TRY IT »
Start with the first line of the data and end with the line that holds "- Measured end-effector"; write out each one exactly.

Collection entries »
-*-*-

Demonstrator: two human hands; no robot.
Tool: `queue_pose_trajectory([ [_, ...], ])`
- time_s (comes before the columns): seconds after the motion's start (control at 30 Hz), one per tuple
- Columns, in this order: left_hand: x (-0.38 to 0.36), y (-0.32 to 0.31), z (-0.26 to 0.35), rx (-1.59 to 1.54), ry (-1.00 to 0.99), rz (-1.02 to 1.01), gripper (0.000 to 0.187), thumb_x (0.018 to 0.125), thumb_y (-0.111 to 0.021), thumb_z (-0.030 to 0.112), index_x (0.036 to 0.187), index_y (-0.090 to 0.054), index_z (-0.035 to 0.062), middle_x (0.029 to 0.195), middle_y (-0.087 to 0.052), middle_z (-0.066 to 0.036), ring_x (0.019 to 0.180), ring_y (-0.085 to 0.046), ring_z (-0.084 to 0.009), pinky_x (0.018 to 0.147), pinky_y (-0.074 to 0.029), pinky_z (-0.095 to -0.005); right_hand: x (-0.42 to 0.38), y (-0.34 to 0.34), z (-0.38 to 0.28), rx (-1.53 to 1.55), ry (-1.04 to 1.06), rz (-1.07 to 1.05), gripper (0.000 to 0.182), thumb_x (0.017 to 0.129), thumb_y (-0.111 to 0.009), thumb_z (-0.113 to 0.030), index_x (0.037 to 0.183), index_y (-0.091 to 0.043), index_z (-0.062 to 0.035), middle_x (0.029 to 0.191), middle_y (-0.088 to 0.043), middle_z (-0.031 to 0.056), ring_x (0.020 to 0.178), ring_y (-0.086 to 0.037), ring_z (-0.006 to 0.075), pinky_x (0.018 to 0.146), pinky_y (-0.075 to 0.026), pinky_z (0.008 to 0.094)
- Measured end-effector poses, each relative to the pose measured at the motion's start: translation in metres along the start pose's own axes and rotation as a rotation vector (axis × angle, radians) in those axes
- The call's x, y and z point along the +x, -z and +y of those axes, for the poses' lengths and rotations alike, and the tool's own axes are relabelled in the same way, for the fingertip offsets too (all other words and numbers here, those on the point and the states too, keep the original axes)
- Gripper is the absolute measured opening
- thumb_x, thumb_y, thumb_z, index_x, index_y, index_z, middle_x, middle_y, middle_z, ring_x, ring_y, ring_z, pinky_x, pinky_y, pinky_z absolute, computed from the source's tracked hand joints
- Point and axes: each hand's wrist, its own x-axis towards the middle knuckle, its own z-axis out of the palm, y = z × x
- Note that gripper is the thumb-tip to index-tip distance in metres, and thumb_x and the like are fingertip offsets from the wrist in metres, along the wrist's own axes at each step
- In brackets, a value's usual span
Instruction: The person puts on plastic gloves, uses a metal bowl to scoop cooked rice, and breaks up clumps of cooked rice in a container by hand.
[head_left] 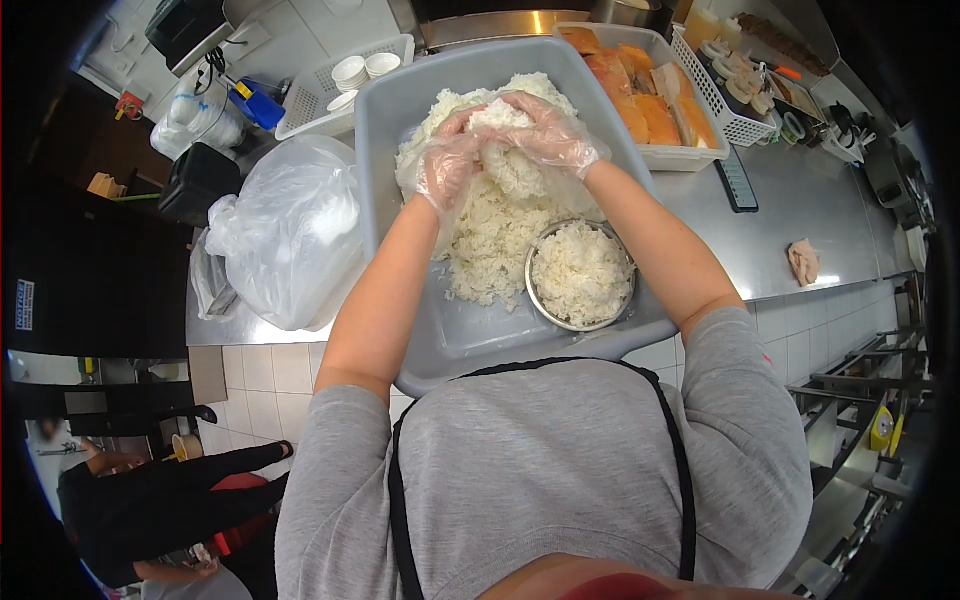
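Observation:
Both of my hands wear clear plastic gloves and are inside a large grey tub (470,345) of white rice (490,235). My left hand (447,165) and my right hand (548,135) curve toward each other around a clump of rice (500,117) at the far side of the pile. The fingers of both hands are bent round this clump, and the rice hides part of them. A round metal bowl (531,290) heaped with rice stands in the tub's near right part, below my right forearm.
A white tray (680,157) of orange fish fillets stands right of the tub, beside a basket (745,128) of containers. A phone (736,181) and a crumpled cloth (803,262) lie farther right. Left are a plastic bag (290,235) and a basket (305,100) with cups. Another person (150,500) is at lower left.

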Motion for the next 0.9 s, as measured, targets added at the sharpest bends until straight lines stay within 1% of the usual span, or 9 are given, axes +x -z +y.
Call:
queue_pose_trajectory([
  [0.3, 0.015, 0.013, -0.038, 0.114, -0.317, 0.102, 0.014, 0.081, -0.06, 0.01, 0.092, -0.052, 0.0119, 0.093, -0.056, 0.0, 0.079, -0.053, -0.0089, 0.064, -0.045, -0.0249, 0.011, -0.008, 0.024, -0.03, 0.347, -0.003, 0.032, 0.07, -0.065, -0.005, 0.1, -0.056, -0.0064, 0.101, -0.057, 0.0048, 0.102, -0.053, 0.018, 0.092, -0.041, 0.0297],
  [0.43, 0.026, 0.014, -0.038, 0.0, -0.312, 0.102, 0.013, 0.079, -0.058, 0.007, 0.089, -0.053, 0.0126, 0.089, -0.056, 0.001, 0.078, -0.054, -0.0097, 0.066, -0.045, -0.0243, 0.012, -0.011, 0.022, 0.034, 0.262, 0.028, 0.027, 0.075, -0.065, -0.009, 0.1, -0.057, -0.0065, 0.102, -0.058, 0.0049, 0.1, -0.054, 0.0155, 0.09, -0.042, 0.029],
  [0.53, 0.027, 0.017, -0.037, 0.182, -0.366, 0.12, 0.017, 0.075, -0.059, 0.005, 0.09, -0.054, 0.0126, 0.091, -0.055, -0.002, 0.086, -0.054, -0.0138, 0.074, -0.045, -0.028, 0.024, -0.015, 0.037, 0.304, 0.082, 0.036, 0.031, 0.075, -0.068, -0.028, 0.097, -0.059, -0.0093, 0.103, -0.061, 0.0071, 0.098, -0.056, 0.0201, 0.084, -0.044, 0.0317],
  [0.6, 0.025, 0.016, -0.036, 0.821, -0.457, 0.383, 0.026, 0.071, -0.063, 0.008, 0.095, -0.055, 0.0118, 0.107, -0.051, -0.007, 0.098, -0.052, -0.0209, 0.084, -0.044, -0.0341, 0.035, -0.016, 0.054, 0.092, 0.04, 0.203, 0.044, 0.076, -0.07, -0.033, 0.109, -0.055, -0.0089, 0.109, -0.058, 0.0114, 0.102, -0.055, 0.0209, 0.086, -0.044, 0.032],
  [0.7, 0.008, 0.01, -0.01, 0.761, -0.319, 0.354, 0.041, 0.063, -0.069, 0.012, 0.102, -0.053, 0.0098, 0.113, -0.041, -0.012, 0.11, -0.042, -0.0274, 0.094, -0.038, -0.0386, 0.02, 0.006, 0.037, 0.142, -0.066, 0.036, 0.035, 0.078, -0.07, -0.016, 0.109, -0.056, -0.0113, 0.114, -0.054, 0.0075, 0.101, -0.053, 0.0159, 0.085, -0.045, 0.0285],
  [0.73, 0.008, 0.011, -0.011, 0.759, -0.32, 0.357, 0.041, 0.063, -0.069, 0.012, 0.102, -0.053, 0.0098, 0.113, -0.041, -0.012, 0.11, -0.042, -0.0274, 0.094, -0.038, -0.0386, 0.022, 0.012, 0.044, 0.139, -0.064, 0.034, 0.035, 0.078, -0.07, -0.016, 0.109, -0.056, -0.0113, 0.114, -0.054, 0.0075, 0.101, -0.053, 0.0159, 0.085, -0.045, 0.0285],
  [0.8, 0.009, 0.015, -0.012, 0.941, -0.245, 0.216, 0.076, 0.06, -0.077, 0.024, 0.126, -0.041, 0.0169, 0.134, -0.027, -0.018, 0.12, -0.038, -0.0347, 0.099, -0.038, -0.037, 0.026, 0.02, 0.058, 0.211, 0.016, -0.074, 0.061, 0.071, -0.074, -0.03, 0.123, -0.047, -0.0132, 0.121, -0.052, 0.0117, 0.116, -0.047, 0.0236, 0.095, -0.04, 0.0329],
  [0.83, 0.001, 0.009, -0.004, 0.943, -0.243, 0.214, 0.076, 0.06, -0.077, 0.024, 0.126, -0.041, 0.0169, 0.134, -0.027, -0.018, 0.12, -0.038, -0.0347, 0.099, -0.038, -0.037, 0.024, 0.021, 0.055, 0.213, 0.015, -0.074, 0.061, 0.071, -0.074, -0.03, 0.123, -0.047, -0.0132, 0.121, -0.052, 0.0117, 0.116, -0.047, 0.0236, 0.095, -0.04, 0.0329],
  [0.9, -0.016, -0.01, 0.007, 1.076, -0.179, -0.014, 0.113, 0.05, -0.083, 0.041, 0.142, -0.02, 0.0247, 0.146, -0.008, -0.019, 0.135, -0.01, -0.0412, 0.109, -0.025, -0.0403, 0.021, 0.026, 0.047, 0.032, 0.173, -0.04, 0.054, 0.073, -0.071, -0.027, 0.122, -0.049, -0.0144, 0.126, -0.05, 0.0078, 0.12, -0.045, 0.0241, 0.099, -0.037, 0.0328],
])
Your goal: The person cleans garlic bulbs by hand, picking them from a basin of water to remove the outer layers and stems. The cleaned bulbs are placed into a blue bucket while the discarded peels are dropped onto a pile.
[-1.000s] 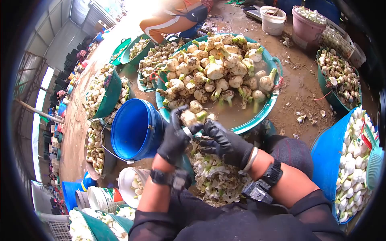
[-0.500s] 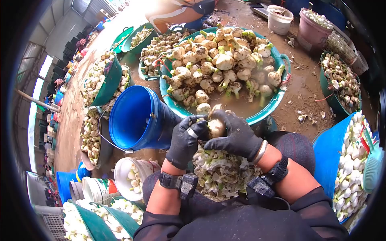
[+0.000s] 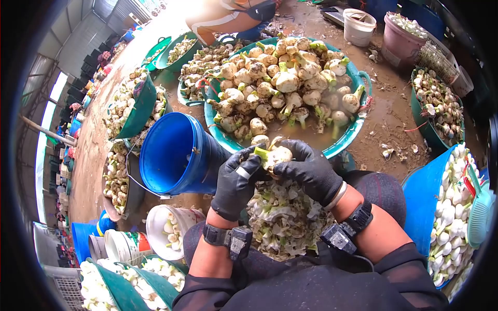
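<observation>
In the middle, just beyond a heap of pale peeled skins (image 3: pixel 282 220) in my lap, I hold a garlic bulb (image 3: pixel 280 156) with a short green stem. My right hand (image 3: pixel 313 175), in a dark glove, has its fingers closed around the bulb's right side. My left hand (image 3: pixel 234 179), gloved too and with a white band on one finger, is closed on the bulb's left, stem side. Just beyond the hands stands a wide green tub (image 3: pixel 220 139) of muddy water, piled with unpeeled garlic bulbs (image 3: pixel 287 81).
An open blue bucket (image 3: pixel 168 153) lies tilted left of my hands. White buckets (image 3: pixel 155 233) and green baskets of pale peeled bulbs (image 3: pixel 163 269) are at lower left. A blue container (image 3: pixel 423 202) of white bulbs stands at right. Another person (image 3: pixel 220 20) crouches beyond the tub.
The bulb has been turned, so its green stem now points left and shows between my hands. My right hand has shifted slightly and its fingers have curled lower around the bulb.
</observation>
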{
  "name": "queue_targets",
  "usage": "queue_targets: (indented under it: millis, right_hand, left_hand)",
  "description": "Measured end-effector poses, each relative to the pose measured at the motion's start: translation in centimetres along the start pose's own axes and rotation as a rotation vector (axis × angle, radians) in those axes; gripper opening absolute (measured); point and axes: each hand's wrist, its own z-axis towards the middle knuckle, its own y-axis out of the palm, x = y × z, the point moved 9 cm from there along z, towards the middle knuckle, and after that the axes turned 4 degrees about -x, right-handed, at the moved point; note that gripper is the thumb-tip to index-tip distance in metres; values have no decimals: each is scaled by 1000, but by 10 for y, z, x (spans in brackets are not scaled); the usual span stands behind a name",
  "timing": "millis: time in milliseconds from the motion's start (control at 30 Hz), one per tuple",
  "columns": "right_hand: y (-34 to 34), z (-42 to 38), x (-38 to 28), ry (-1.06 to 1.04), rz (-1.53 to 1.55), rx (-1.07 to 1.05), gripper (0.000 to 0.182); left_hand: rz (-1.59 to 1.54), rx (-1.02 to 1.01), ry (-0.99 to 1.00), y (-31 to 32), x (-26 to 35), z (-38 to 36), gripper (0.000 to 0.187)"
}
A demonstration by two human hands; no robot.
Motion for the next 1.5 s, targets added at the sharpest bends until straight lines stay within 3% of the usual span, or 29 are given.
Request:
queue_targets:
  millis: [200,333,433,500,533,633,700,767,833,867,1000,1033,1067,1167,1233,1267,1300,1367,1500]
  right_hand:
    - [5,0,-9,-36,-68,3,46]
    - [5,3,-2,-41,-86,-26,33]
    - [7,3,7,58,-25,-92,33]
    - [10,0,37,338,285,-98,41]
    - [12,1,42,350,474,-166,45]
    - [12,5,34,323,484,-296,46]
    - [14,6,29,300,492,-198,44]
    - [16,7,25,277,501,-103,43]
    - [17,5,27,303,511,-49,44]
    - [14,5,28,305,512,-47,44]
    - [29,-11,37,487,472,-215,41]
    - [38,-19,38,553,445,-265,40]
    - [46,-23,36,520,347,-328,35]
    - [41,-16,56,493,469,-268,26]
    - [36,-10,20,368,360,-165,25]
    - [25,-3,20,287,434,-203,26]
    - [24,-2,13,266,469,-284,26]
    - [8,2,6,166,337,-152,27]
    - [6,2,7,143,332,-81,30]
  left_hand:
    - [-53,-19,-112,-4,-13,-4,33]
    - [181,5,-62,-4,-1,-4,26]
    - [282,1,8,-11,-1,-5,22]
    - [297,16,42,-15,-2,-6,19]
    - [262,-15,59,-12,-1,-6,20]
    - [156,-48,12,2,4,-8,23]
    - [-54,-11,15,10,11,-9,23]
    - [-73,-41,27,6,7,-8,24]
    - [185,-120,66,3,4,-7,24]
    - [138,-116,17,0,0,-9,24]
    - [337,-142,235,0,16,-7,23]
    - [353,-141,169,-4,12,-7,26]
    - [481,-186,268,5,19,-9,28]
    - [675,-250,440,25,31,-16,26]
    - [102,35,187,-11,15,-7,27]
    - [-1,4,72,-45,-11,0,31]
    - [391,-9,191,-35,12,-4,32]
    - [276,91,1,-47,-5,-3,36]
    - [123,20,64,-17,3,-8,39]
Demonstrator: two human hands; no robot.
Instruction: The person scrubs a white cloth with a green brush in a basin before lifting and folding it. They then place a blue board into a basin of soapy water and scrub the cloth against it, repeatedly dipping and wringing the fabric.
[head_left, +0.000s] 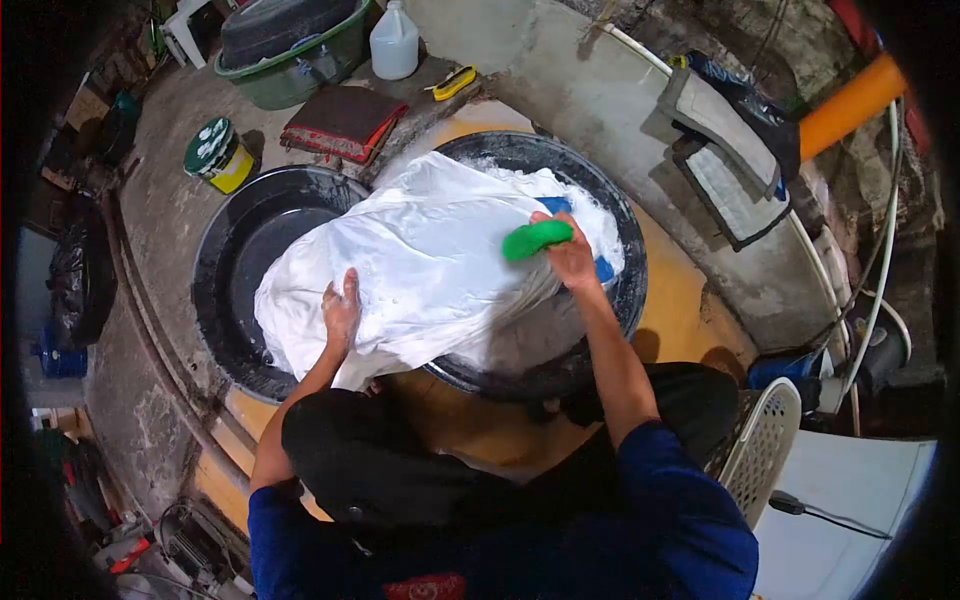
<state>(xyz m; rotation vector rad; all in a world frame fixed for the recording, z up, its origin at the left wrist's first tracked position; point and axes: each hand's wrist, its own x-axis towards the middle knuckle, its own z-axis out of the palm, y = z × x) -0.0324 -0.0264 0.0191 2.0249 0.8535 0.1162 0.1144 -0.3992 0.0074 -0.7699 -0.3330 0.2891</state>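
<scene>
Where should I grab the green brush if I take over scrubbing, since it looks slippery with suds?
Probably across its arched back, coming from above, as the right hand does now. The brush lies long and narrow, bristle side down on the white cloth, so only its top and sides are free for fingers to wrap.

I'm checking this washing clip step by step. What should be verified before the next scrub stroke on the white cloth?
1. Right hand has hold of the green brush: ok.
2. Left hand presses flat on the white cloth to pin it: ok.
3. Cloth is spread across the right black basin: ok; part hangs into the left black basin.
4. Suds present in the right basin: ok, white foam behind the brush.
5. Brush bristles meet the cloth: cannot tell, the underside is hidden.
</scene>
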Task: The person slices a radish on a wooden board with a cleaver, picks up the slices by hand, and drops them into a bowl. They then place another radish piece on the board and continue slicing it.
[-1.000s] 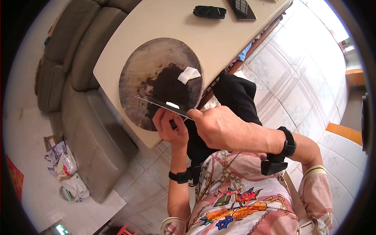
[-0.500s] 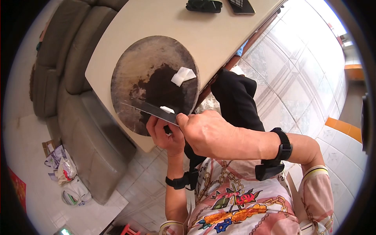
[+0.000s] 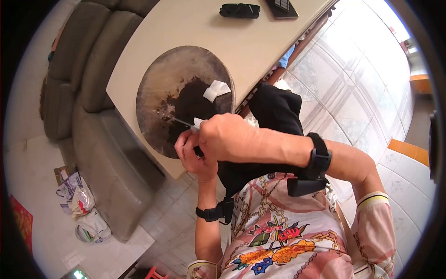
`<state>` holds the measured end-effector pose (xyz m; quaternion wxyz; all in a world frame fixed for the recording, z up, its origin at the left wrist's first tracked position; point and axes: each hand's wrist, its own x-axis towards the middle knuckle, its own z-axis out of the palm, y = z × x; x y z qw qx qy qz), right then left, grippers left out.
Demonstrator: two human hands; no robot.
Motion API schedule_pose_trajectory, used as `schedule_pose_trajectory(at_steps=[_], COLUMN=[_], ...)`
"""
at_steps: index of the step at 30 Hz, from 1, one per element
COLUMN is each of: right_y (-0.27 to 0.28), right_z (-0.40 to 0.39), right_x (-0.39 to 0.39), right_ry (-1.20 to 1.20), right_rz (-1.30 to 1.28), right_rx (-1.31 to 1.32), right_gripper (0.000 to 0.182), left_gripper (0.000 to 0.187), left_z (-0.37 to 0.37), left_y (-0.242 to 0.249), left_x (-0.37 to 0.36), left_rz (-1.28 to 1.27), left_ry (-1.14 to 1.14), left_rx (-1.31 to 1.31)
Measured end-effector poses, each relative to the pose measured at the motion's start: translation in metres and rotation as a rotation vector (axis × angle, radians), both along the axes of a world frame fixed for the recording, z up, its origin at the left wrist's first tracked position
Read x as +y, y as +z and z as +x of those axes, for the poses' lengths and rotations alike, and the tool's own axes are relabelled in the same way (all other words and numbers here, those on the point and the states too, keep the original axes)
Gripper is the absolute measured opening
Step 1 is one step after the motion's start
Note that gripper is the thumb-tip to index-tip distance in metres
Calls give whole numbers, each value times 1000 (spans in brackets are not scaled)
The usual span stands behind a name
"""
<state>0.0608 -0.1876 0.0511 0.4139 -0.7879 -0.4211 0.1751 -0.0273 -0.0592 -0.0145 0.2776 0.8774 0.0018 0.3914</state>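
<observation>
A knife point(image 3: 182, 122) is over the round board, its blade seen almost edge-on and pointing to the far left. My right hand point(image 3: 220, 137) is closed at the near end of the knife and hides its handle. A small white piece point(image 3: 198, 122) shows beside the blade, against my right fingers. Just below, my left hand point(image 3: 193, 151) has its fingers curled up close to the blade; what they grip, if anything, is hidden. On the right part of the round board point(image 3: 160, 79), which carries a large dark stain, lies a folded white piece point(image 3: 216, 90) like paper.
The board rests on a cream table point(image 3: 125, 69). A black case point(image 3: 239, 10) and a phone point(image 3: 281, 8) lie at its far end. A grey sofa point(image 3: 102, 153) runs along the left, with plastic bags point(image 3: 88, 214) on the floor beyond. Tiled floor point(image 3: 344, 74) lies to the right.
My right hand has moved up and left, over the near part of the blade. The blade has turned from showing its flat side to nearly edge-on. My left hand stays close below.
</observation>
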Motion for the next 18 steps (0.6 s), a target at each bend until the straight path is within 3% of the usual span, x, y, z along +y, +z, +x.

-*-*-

RESULT OF THIS EXERCISE »
Demonstrator: two human hands; no robot.
Tool: `queue_pose_trajectory([ [_, ...], ])`
- time_s (comes before the columns): seconds after the motion's start (control at 30 Hz), one per tuple
- Columns, in this order: left_hand: x (-0.38 to 0.36), y (-0.32 to 0.31), z (-0.26 to 0.35), rx (-1.59 to 1.54), ry (-1.00 to 0.99), rz (-1.02 to 1.01), gripper (0.000 to 0.187), thumb_x (0.018 to 0.125), thumb_y (-0.111 to 0.021), thumb_z (-0.030 to 0.112), index_x (0.036 to 0.187), index_y (-0.090 to 0.054), index_z (-0.035 to 0.062), middle_x (0.029 to 0.195), middle_y (-0.087 to 0.052), middle_z (-0.066 to 0.036), ring_x (0.019 to 0.180), ring_y (-0.085 to 0.046), ring_z (-0.084 to 0.009), pinky_x (0.018 to 0.147), pinky_y (-0.074 to 0.029), pinky_z (-0.095 to -0.005); right_hand: x (-0.42 to 0.38), y (-0.34 to 0.34), z (-0.38 to 0.28), rx (-1.53 to 1.55), ry (-1.04 to 1.06), rz (-1.07 to 1.05), gripper (0.000 to 0.182), thumb_x (0.017 to 0.129), thumb_y (-0.111 to 0.009), thumb_z (-0.113 to 0.030), index_x (0.037 to 0.183), index_y (-0.091 to 0.043), index_z (-0.062 to 0.035), middle_x (0.029 to 0.191), middle_y (-0.088 to 0.043), middle_z (-0.031 to 0.056), ring_x (0.020 to 0.178), ring_y (-0.086 to 0.037), ring_z (-0.006 to 0.075), pinky_x (0.018 to 0.146), pinky_y (-0.075 to 0.026), pinky_z (0.008 to 0.094)
- Measured end-effector poses, each relative to the pose measured at the motion's start: translation in metres along the start pose's own axes and rotation as a rotation vector (axis × angle, radians) in those axes

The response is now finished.